— Task to complete —
Calculate how many lines in the following records hold the word "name", and report that number without comment.
Segment Start: Source material
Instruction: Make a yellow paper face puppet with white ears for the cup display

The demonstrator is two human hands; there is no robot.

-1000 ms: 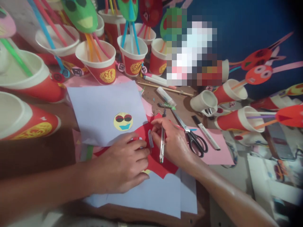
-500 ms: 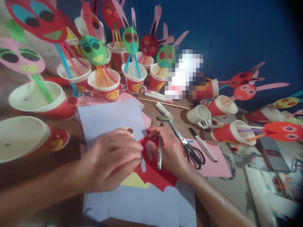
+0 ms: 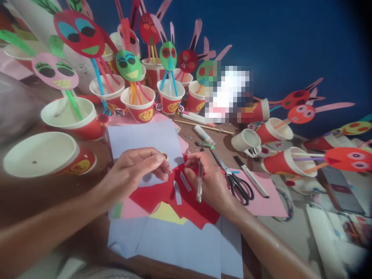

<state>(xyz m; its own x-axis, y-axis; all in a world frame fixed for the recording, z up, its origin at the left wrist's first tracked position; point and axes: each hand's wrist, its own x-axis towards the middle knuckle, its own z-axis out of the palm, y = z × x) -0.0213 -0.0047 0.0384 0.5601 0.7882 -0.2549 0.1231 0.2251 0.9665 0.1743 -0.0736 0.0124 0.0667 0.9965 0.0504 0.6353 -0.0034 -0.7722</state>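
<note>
Two pale paper strips [image 3: 177,193] lie side by side, just apart, on one sheet of red paper [image 3: 200,213] in front of you; the one on the right is near your right thumb. Your right hand [image 3: 213,184] is closed around one clear-barrelled pen [image 3: 199,182], its fingers bent over the red paper. Your left hand [image 3: 142,164] is to the left with its fingers curled inward (you cannot tell from here whether they pinch anything), and it hides most of one small yellow face [image 3: 165,155].

One piece of yellow paper [image 3: 167,214] pokes out on the near side of the red, and one bluish-white sheet [image 3: 142,135] spreads out on the far side. To your right, one pair of scissors [image 3: 240,190] and one black-capped marker [image 3: 252,178] lie partly on one pink sheet [image 3: 267,193]. Farther off you have one clear tube [image 3: 204,135], one wooden stick [image 3: 209,128] and one white mug [image 3: 245,140].

Beyond these, at the far left and centre, three green paper faces [image 3: 129,66] stand over red-and-white cups [image 3: 139,108]; four more paper faces [image 3: 345,159] are on the right.
</note>
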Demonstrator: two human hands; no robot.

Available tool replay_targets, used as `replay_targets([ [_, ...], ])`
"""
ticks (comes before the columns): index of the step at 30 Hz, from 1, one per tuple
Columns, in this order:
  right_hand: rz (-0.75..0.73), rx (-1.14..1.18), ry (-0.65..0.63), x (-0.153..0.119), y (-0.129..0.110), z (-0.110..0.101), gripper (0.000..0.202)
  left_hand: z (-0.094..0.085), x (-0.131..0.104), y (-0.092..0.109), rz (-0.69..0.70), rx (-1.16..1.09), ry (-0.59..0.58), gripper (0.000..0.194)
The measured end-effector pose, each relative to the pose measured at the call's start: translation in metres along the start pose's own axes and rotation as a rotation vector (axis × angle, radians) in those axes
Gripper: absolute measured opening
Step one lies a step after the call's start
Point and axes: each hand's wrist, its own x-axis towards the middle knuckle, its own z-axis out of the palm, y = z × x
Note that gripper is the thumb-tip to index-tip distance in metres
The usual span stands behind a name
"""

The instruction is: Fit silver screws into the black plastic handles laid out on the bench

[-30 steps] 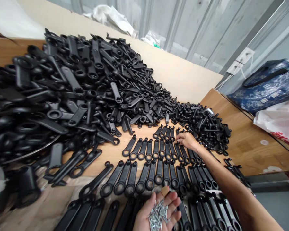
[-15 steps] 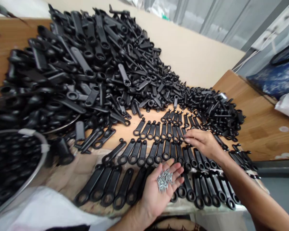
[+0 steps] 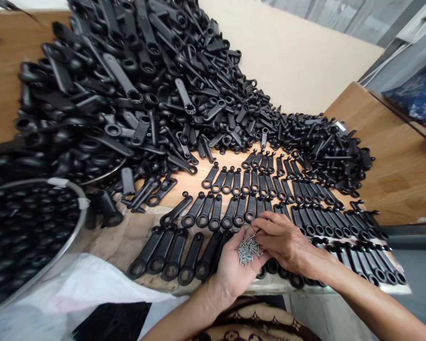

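Observation:
My left hand (image 3: 230, 272) is palm up and cupped around a small heap of silvery screws (image 3: 247, 251). Over its fingers comes my right hand (image 3: 287, 244), with thumb and fingertips drawn together at the edge of the heap. Whatever sits between those fingertips is hidden. Under and around both hands lie rows of black plastic crank-like arms (image 3: 193, 258), each with a ring at the near end and a small knob at the far end. My hands cover part of the two nearest rows.
A tall pile of loose black arms (image 3: 124, 85) fills the back left and runs to the right. At the left stands a round rimmed container (image 3: 80, 215) full of black parts. A white plastic bag (image 3: 92, 279) lies before it. Wooden boards (image 3: 390, 161) border the right.
My right hand has come from the middle rows back toward me, down to the screws in my left palm. The view has shifted a little; my left hand still holds the screws.

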Motion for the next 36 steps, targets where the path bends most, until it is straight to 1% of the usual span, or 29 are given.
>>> replay_targets([
  [5,-0.065,0.036,0.021,0.003,0.002,0.002,0.021,0.0,-0.002,0.0,-0.025,-0.023,0.054,0.019],
  [10,-0.114,-0.006,0.057,0.003,0.004,0.008,0.019,0.0,-0.002,0.001,-0.03,-0.037,0.057,0.019],
  [16,-0.072,-0.078,0.018,0.001,0.004,0.01,0.021,0.001,-0.002,0.002,-0.019,-0.024,0.118,0.019],
  [22,-0.094,-0.042,0.056,-0.001,-0.002,0.013,0.021,-0.004,0.001,0.002,-0.028,-0.043,0.166,0.02],
  [26,-0.089,0.014,0.089,-0.004,-0.001,0.014,0.025,-0.005,0.001,0.001,-0.026,-0.063,0.115,0.022],
  [29,-0.076,0.048,0.132,-0.007,0.005,0.008,0.024,-0.002,-0.001,-0.003,-0.051,-0.046,0.066,0.024],
  [32,-0.039,0.057,0.154,-0.011,0.011,-0.001,0.026,0.0,-0.002,-0.008,-0.114,0.02,0.05,0.026],
  [34,-0.008,0.058,0.133,-0.014,0.011,-0.004,0.026,-0.001,-0.003,-0.01,-0.144,0.043,0.061,0.027],
  [36,0.005,0.056,0.068,-0.015,0.008,-0.004,0.024,-0.004,-0.003,-0.011,-0.149,0.029,0.09,0.025],
])
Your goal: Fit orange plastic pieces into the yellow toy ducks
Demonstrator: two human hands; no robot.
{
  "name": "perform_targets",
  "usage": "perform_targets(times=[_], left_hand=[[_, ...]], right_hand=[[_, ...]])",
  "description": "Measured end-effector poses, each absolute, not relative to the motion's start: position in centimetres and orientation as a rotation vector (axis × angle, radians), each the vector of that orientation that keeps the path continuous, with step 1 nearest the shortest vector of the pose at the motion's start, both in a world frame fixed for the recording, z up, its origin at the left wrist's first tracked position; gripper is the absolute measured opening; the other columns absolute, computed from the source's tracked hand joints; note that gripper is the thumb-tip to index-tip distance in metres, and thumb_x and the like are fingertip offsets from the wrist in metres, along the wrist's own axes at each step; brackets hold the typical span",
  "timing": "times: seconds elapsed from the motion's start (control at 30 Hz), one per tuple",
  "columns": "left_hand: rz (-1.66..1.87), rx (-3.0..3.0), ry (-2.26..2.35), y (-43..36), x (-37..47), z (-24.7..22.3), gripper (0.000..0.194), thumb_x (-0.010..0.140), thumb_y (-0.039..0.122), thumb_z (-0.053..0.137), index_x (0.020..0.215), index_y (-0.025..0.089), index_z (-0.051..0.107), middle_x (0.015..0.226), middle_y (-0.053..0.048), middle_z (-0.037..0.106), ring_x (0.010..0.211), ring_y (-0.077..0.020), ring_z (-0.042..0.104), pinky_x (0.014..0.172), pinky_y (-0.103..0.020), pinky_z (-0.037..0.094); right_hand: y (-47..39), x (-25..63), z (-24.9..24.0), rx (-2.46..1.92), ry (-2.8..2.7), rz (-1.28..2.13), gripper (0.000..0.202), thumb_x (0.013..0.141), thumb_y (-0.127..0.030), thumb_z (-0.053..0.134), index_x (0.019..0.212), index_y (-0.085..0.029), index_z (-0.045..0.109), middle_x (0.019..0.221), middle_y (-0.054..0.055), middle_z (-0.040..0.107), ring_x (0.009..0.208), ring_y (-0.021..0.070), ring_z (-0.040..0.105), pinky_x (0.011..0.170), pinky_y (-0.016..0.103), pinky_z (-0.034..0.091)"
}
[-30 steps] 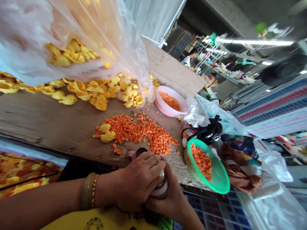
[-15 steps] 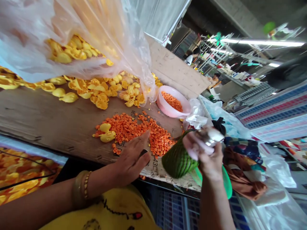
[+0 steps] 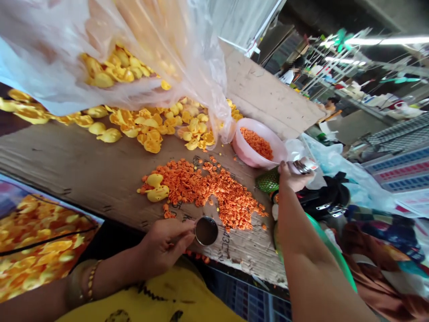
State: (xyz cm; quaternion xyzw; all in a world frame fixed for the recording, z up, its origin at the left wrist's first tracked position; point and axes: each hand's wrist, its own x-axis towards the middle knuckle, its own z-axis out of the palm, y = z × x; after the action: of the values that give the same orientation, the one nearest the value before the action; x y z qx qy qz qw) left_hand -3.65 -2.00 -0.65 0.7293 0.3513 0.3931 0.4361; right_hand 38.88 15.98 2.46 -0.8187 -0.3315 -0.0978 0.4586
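Observation:
My left hand pinches the rim of a small round metal cup near the cardboard's front edge. Its inside faces up and looks brown. My right hand is closed on the upper part of a green netted bottle with a pale and silvery top, beside the pink bowl. Small orange pieces lie heaped on the cardboard, with two yellow duck-like pieces at their left end. More orange pieces are inside the bowl.
A large clear plastic bag with yellow shells stands at the back left. Loose yellow shells lie under its edge. More fill a container at lower left. A black bag and brown cloth are at right.
My right hand has moved the green netted bottle away, toward the bowl. My left hand has drawn back toward me, and the metal cup now shows in its fingers. The camera view has shifted slightly.

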Motion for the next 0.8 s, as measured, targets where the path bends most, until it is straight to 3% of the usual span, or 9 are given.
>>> perform_targets(times=[0.13, 0.3, 0.37, 0.43, 0.5, 0.57, 0.67, 0.8], left_hand=[[1.133, 1.846, 0.885, -1.9, -3.7, -1.2, 0.021, 0.085, 0.015, 0.054, 0.099, 0.017, 0.07, 0.089, -0.007, 0.074, 0.077, -0.0151, 0.069, 0.072, -0.023, 0.053], [1.006, 1.791, 1.039, -2.2, -3.6, -1.8, 0.023, 0.088, 0.019, 0.052, 0.102, 0.015, 0.068, 0.083, -0.004, 0.073, 0.068, -0.012, 0.066, 0.065, -0.02, 0.051], [0.934, 1.804, 1.098, -2.3, -3.7, -2.1, 0.024, 0.088, 0.021, 0.05, 0.103, 0.015, 0.068, 0.076, -0.003, 0.071, 0.061, -0.0112, 0.062, 0.06, -0.02, 0.048], [0.862, 1.825, 1.133, -2.2, -3.8, -2.5, 0.027, 0.088, 0.021, 0.048, 0.108, 0.014, 0.066, 0.076, -0.003, 0.071, 0.061, -0.0119, 0.061, 0.06, -0.021, 0.047], [0.774, 1.831, 1.135, -2.1, -3.9, -2.8, 0.033, 0.089, 0.022, 0.045, 0.116, 0.013, 0.062, 0.085, -0.006, 0.072, 0.07, -0.0146, 0.064, 0.066, -0.024, 0.048], [0.697, 1.818, 1.114, -1.8, -3.8, -2.9, 0.037, 0.09, 0.024, 0.042, 0.122, 0.012, 0.058, 0.097, -0.01, 0.071, 0.082, -0.0177, 0.066, 0.074, -0.027, 0.049], [0.608, 1.699, 1.093, -1.1, -3.3, -2.7, 0.039, 0.091, 0.029, 0.04, 0.122, 0.012, 0.056, 0.092, -0.009, 0.07, 0.077, -0.0176, 0.064, 0.069, -0.027, 0.049], [0.48, 1.373, 1.024, -0.1, -2.3, -2.1, 0.037, 0.092, 0.042, 0.037, 0.105, 0.016, 0.058, 0.066, 0.001, 0.058, 0.047, -0.0111, 0.053, 0.043, -0.021, 0.041]], right_hand=[[15.9, 38.6, 2.3, -2.093, -0.621, -0.257, 0.099, 0.061, -0.045, 0.078, 0.134, -0.01, 0.02, 0.124, 0.024, 0.05, 0.117, 0.0346, 0.052, 0.102, 0.057, 0.034], [15.9, 38.0, 4.3, -2.184, -0.455, -0.203, 0.126, 0.045, -0.045, 0.085, 0.14, -0.005, 0.013, 0.135, 0.037, 0.03, 0.13, 0.046, 0.031, 0.101, 0.068, 0.017], [14.9, 37.6, 5.3, -2.106, -0.436, -0.227, 0.115, 0.054, -0.043, 0.081, 0.14, -0.003, 0.015, 0.138, 0.039, 0.022, 0.134, 0.0465, 0.025, 0.101, 0.068, 0.012], [12.4, 36.4, 5.9, -1.905, -0.618, -0.336, 0.098, 0.069, -0.042, 0.07, 0.139, -0.001, 0.015, 0.14, 0.038, 0.018, 0.137, 0.041, 0.022, 0.104, 0.064, 0.013], [8.4, 33.8, 5.7, -1.596, -0.966, -0.443, 0.086, 0.08, -0.042, 0.06, 0.14, -0.001, 0.014, 0.144, 0.034, 0.015, 0.136, 0.0334, 0.027, 0.107, 0.057, 0.02], [3.5, 30.1, 4.6, -1.312, -1.328, -0.393, 0.076, 0.086, -0.044, 0.054, 0.144, -0.013, 0.015, 0.15, 0.023, 0.01, 0.13, 0.0305, 0.038, 0.102, 0.055, 0.032], [-2.9, 24.3, 1.3, -1.223, -1.593, -0.041, 0.091, 0.077, -0.05, 0.065, 0.147, -0.026, 0.013, 0.14, 0.015, 0.037, 0.123, 0.0317, 0.046, 0.097, 0.056, 0.039], [-7.1, 19.7, -3.6, -1.378, -1.76, 0.312, 0.116, 0.067, -0.059, 0.073, 0.149, -0.025, -0.002, 0.141, 0.018, 0.036, 0.13, 0.0346, 0.041, 0.103, 0.059, 0.036]])
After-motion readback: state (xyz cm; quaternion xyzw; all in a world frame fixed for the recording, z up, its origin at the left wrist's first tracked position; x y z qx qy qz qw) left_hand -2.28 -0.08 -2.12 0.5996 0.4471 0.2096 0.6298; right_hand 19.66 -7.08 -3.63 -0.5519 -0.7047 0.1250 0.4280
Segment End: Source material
— Exercise solution —
2